- _REQUIRED ACTION_
Set down exactly the lines of the listing below, please, beginning with the first and ending with the line that holds "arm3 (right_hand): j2".

>>>>>

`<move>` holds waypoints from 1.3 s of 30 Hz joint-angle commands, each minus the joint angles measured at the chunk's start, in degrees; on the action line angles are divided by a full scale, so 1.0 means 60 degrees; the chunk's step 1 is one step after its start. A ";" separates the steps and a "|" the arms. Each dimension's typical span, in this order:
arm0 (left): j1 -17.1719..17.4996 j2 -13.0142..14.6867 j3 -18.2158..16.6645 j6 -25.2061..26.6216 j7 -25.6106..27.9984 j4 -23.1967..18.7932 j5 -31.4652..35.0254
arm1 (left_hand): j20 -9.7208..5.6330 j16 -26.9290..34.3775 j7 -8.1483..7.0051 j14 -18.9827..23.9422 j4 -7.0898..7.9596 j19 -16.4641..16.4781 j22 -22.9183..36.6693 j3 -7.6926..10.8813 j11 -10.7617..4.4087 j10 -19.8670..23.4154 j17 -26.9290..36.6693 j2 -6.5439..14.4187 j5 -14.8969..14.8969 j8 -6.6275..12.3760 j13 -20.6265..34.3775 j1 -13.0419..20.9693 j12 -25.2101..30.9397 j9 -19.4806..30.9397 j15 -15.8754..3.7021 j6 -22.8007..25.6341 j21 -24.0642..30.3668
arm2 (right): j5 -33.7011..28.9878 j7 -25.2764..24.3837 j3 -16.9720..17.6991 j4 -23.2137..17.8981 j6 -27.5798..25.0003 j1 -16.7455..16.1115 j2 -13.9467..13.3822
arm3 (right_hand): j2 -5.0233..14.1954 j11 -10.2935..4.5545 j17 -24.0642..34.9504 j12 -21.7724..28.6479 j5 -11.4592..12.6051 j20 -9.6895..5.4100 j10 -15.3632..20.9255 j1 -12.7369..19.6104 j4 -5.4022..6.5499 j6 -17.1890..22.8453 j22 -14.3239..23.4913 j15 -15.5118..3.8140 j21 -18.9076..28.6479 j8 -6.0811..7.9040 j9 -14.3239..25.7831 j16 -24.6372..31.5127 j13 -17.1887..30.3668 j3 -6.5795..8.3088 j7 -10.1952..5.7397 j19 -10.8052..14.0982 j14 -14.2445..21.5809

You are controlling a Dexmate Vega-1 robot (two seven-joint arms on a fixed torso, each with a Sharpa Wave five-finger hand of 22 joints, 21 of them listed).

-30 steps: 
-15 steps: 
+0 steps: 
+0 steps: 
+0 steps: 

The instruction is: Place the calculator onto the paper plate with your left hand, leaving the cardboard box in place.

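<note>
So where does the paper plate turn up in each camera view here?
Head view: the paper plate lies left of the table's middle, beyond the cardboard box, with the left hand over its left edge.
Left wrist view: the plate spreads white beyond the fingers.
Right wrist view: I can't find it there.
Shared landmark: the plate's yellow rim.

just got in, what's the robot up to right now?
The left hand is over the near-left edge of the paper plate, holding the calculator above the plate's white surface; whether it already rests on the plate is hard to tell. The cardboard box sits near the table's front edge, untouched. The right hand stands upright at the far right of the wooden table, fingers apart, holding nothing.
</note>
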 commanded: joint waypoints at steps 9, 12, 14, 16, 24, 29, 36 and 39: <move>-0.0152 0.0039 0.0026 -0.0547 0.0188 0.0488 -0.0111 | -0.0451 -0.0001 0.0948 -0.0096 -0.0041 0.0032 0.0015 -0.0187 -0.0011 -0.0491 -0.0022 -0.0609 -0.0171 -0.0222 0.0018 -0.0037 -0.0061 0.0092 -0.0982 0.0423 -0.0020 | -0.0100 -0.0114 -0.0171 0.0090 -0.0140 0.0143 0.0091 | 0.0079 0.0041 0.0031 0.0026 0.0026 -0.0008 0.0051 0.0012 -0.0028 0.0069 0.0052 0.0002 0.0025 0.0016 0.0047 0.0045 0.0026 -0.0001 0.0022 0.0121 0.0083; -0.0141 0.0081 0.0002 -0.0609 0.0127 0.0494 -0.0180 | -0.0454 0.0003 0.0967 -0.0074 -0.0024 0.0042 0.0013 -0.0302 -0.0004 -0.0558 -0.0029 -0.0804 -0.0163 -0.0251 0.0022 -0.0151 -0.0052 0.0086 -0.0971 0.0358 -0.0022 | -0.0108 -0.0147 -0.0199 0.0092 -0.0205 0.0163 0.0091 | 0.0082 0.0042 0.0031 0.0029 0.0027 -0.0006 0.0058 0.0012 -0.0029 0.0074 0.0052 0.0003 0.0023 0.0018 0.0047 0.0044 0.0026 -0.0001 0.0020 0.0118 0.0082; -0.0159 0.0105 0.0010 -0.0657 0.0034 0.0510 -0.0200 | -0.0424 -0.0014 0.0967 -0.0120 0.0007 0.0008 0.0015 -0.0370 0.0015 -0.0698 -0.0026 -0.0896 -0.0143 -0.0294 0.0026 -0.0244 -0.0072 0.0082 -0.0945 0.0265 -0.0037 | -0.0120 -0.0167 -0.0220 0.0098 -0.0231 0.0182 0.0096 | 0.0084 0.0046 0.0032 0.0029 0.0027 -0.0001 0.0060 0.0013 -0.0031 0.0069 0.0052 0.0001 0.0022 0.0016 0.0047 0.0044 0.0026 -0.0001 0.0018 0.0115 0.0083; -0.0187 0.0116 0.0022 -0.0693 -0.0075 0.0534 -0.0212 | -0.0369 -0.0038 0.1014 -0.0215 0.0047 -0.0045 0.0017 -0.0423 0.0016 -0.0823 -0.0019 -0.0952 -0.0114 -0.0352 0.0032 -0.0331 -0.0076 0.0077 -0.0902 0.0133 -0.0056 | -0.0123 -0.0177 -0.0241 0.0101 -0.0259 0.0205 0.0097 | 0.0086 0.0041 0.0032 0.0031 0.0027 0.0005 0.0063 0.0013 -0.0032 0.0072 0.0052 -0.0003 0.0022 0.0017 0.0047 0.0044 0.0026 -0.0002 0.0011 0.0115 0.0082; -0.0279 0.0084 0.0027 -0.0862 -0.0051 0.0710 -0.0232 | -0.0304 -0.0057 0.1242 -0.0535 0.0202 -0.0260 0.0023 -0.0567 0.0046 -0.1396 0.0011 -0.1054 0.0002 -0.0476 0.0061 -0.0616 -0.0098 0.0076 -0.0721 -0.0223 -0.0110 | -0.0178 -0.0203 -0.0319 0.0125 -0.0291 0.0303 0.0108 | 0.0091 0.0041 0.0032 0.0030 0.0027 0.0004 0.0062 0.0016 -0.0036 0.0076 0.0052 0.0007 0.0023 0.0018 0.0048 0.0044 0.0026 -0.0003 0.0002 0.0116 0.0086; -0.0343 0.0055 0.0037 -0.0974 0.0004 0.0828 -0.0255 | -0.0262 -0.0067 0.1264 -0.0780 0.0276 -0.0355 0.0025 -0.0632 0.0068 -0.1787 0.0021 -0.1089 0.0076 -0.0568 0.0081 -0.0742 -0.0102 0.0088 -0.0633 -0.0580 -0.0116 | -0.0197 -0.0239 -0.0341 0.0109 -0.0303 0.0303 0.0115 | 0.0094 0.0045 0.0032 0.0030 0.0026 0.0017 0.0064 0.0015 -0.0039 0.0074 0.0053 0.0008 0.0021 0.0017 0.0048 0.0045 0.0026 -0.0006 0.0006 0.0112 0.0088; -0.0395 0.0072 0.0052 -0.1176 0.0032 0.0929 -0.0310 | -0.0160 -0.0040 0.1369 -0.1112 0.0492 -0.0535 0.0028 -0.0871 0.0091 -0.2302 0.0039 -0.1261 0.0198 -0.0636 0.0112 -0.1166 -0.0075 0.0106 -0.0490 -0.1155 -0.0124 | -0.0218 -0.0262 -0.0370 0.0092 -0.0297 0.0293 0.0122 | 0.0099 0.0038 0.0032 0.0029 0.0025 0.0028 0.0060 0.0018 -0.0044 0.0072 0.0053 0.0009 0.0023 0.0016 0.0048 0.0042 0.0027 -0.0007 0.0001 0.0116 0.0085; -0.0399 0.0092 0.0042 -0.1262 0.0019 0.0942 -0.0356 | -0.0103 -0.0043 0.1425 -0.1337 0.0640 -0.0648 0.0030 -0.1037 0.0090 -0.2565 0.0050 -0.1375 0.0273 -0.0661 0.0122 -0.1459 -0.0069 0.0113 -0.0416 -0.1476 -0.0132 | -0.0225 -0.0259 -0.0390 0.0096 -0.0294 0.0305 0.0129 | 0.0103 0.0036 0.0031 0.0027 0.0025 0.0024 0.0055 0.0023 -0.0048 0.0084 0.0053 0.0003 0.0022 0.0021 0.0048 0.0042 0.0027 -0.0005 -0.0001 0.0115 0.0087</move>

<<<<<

- _ANSWER_
`<move>` holds waypoints from 1.3 s of 30 Hz joint-angle commands, each minus the joint angles measured at the chunk's start, in degrees; on the action line angles are divided by a full scale, so 1.0 means 60 degrees; the chunk's step 1 is one step after its start. A ";" separates the steps and a "|" the arms. Each dimension's typical span, in this order:
arm0 (left): j1 -17.1719..17.4996 j2 -13.0142..14.6867 j3 -18.2158..16.6645 j6 -25.2061..26.6216 j7 -25.6106..27.9984 j4 -23.1967..18.7932 j5 -31.4652..35.0254
arm1 (left_hand): j20 -9.7208..5.6330 j16 -26.9290..34.3775 j7 -8.1483..7.0051 j14 -18.9827..23.9422 j4 -7.0898..7.9596 j19 -16.4641..16.4781 j22 -22.9183..36.6693 j3 -7.6926..10.8813 j11 -10.7617..4.4087 j10 -19.8670..23.4154 j17 -26.9290..36.6693 j2 -6.5439..14.4187 j5 -14.8969..14.8969 j8 -6.6275..12.3760 j13 -20.6265..34.3775 j1 -13.0419..20.9693 j12 -25.2101..30.9397 j9 -19.4806..30.9397 j15 -15.8754..3.7021 j6 -22.8007..25.6341 j21 -24.0642..30.3668
arm2 (right): j5 -33.7011..28.9878 j7 -25.2764..24.3837 j3 -16.9720..17.6991 j4 -23.2137..17.8981 j6 -27.5798..25.0003 j1 -16.7455..16.1115 j2 -13.9467..13.3822
arm3 (right_hand): j2 -5.0233..14.1954 j11 -10.2935..4.5545 j17 -24.0642..34.9504 j12 -21.7724..28.6479 j5 -11.4592..12.6051 j20 -9.6895..5.4100 j10 -15.3632..20.9255 j1 -12.7369..19.6104 j4 -5.4022..6.5499 j6 -17.1890..22.8453 j22 -14.3239..23.4913 j15 -15.5118..3.8140 j21 -18.9076..28.6479 j8 -6.0811..7.9040 j9 -14.3239..25.7831 j16 -24.6372..31.5127 j13 -17.1887..30.3668 j3 -6.5795..8.3088 j7 -10.1952..5.7397 j19 -10.8052..14.0982 j14 -14.2445..21.5809

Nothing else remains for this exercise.